Motivation

Every `/api/v1/score` response carries a reproducibility seal: `{ rubricVersion, model, temperature, buildSha, build }`. The seal is a B2B-grade trust primitive — it asserts "this exact recipe produced this exact score, and you can re-derive it."

But the assertion has never been tested. The closest thing is the golden-eval CI gate (B1177) which locks 4 system-prompt snapshots byte-identical. That's prompt-stability, not score-reproducibility end-to-end.

This RFC pins the methodology for the quarterly reproducibility audit referenced in Section 4 of /reports/calibration-2026-q2.

Proposal

What gets audited

Each quarter, sample 25 random songs from the prior 30 days where:

The song is public (eval_data + lyrics readable via service-role)
The seal field is fully populated (rubricVersion + model + temperature + buildSha + build all present)
The song has a primary composite + 12 metric scores

How the replay works

For each sampled row: 1. Read the seal: target rubricVersion, model id, temperature 2. Spin up an eval call against the SAME model id + temperature (NOT the current default — pin to the seal's recorded values) 3. Use the SAME rubric version (load from the package's versioned dist if rubricVersion < current) 4. Score the same lyrics + genre 5. Compare per-row: composite delta + per-metric delta 6. Aggregate: median delta, p95 delta, count of rows with |composite delta| > 5pts

Acceptance bands

What "broken seal" means

If the median composite drift exceeds 3pts, one of these is true:

The model itself drifted (Anthropic deprecated/changed the underlying model behind the same id)
Our rubric loaded for the audit doesn't match what shipped that quarter (versioning bug)
The eval prompt changed without bumping rubricVersion (process bug — shouldn't happen if RFC-0001 is enforced)
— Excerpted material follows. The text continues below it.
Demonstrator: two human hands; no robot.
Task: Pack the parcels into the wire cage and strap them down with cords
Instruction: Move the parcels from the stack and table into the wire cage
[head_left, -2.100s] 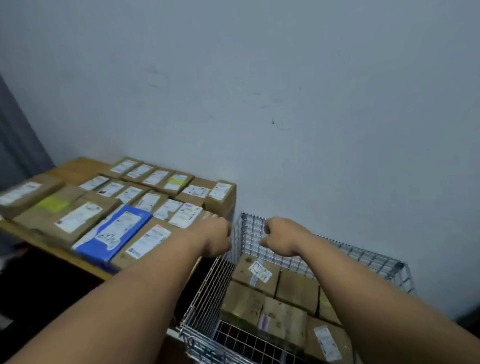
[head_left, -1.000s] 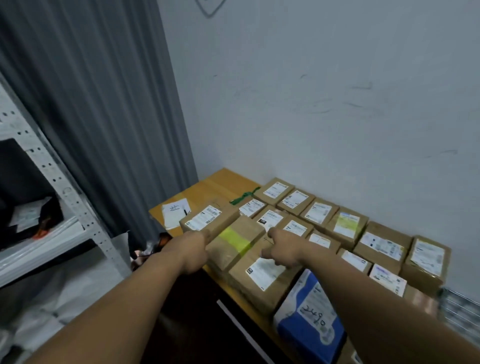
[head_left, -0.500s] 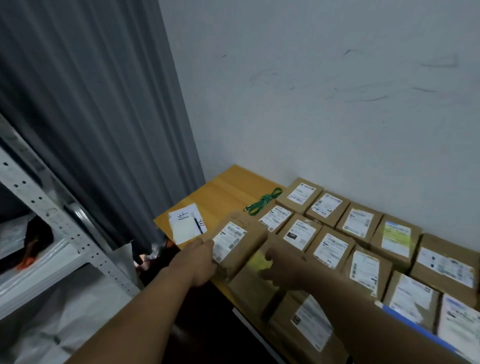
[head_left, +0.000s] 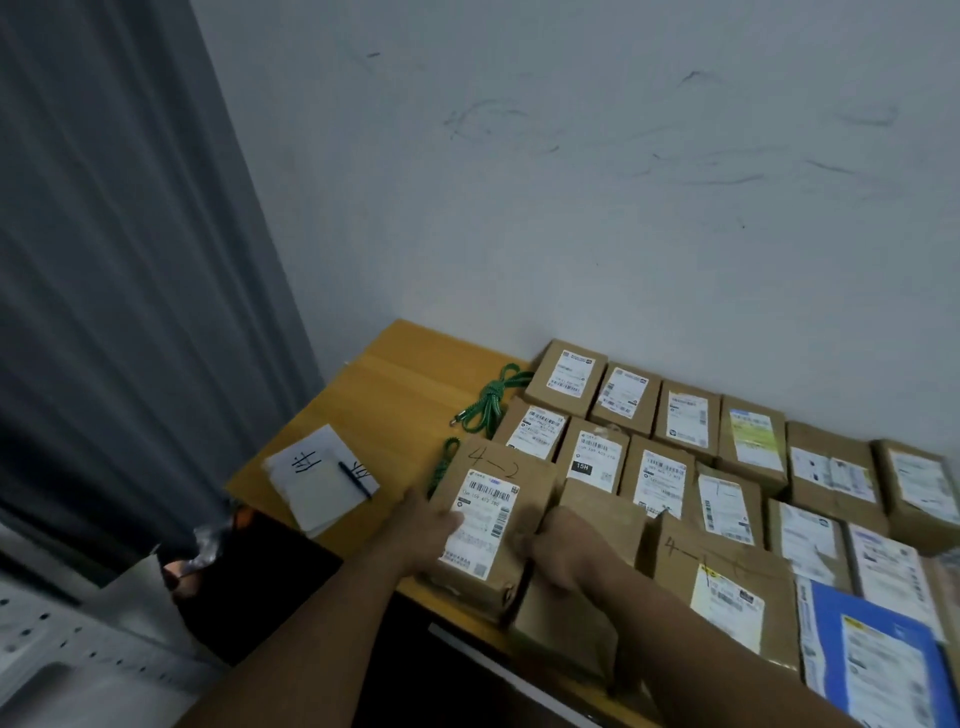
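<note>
Several brown cardboard parcels with white labels cover the wooden table (head_left: 405, 395). My left hand (head_left: 426, 530) grips the left edge of the nearest parcel marked "4-2" (head_left: 493, 514), thumb on its label. My right hand (head_left: 563, 545) holds the same parcel's right edge, fingers curled into the gap beside the neighbouring parcel (head_left: 587, 613). Green cords (head_left: 488, 405) lie coiled on the table behind that parcel. The wire cage is out of view.
A white notepad with a pen (head_left: 322, 478) lies at the table's left end. A blue parcel (head_left: 878, 654) sits at the front right. A grey curtain (head_left: 130, 260) hangs at the left, with a metal shelf (head_left: 52, 649) below it.
My view has swung left from the wire cage to the table. Both hands have moved from the cage onto the leftmost front parcel and closed on its two edges.
</note>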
The audit's job is to surface the drift; the response is a separate build with its own commit + reasoning.

Cost

25 samples × ~$0.05/eval call = ~$1.25 per audit. Negligible.

Cadence

Quarterly, aligned with /reports/calibration-YYYY-qN. The audit sample lives in docs/REPRODUCIBILITY-AUDIT-YYYY-qN.jsonl (append- only).

Out of scope

Auditing the gauntlet's deterministic rerun (gauntlet is non- deterministic by design via Math.random feature gates)
Auditing the cross-family triangulation (different model family; reproducibility against gpt-4o is a separate concern)
Auto-remediation when drift is detected (human review only)

Comment window

This RFC is open for comment until 2026-05-03. Email support@songforgeai.com with the subject `RFC-0007`.

Resolution

(Pending — will be filled in after 2026-05-03 with a summary of comments + the accepted text. The thresholds above are the working defaults until then. First reproduction audit ships with /reports/calibration-2026-q3 once 30 days of post-RFC data exists.)